Operating expense, in thousands (2019,2018):
Sales and marketing 1,378,278 1,195,286
Research and development 668,542 578,330
General and administrative 304,766 239,316
Total operating expense 2,351,586 2,012,932
Let's stop talking about Fedora/redhat, we are literally doing their job for them, for free.
Oh, btw, their gross profit is mentioned here.
Gross profit (thousands) 2,863,818 2,488,664
Net income (thousands) 433,988 261,851
That's why I had such bad support experience, because they chose to hire sales people instead of engineers. You have a better chance of being hired by redhat if you are a salesman. It's as Steve Jobs said, when the sales people take the power in the company.
"If you were a ‘product person’ at IBM or Xerox: so you make a better copier or better computer. So what? When you have a monopoly market-share, the company’s not any more successful. So the people who make the company more successful are the sales and marketing people, and they end up running the companies. And the ‘product people’ get run out of the decision-making forums."
The core of their business is made by the open source community. If they need our help for something, it's from saving them from drowning into money.
We need to jump ship from redhat just like we did from reddit. This is also the perfect opportunity to think about technical solutions on how to use the fediverse to finance the developers of the open source community.

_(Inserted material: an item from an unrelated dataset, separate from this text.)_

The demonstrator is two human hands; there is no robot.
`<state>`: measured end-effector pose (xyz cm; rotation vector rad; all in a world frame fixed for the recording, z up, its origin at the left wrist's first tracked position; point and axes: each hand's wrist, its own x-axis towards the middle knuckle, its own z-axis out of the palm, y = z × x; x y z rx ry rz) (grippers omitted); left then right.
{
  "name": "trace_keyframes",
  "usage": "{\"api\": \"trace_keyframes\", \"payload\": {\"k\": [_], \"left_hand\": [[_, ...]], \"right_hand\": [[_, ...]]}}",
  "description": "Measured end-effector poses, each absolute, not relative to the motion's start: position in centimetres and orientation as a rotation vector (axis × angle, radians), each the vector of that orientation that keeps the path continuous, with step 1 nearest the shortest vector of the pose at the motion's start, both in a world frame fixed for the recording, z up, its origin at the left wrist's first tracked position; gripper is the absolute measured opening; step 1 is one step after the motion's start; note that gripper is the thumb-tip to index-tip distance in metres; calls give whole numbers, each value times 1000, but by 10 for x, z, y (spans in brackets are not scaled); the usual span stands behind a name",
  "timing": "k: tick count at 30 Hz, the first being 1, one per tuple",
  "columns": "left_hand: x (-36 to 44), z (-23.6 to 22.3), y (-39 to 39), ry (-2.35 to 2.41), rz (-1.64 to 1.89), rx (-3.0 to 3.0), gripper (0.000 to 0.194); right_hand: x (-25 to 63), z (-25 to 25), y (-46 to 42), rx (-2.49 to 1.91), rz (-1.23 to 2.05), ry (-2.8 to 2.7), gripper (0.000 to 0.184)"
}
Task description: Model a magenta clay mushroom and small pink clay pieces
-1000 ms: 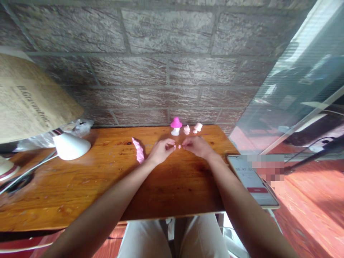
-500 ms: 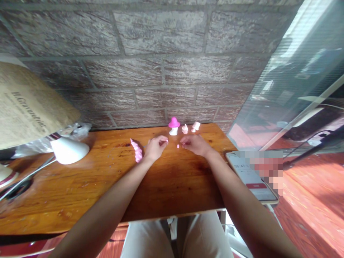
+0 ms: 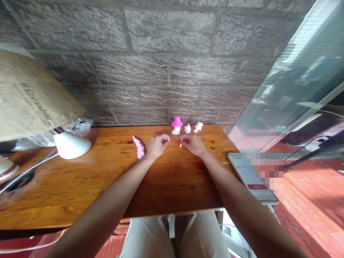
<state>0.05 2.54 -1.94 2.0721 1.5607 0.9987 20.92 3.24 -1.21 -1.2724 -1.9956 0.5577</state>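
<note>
My left hand [image 3: 159, 144] is closed in a pinch, with a tiny pink bit of clay [image 3: 169, 139] showing at its fingertips. Opposite it, my right hand [image 3: 193, 143] has thumb and fingers pressed together; what is between them is too small to make out. A small pink clay piece [image 3: 180, 146] lies just below the right fingertips. Behind the hands stands a clay mushroom [image 3: 176, 126] with a bright pink cap and white stem. Two small pale pink clay figures [image 3: 187, 128] [image 3: 198, 126] are to its right. A lumpy pink clay strip [image 3: 139, 147] lies beside my left hand.
The wooden table [image 3: 172, 182] meets a brick wall [image 3: 145, 68]. On the left are a lamp with a printed shade [image 3: 34, 96] and white base [image 3: 72, 145], crumpled clear plastic [image 3: 86, 125] and a cup [image 3: 6, 168]. A phone [image 3: 254, 186] lies at the right edge.
My right hand has moved slightly left, bringing its fingertips right by the small pink piece. My left hand keeps its pinch. The whole view has shifted a little.
</note>
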Motion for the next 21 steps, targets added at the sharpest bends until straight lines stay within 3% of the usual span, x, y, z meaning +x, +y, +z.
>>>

I'd still rather see RedHat as one of the biggest kernel/linux contributors make that extra money than fucking Oracle, Amazon etc.
Also:
They sell ads? Source?
I'd rather step out of this dilemma and finance directly the people who write the code. If you look at the numbers and including the administrative staff, development is now roughly only 25% of the expense.
Their expense is 66% about pushing the product and 33% about making it. (not counting administrative stuff). I say let's throw our money at people who spend their time writing the code instead.
I think what he meant was that means they're buying ads, not selling them.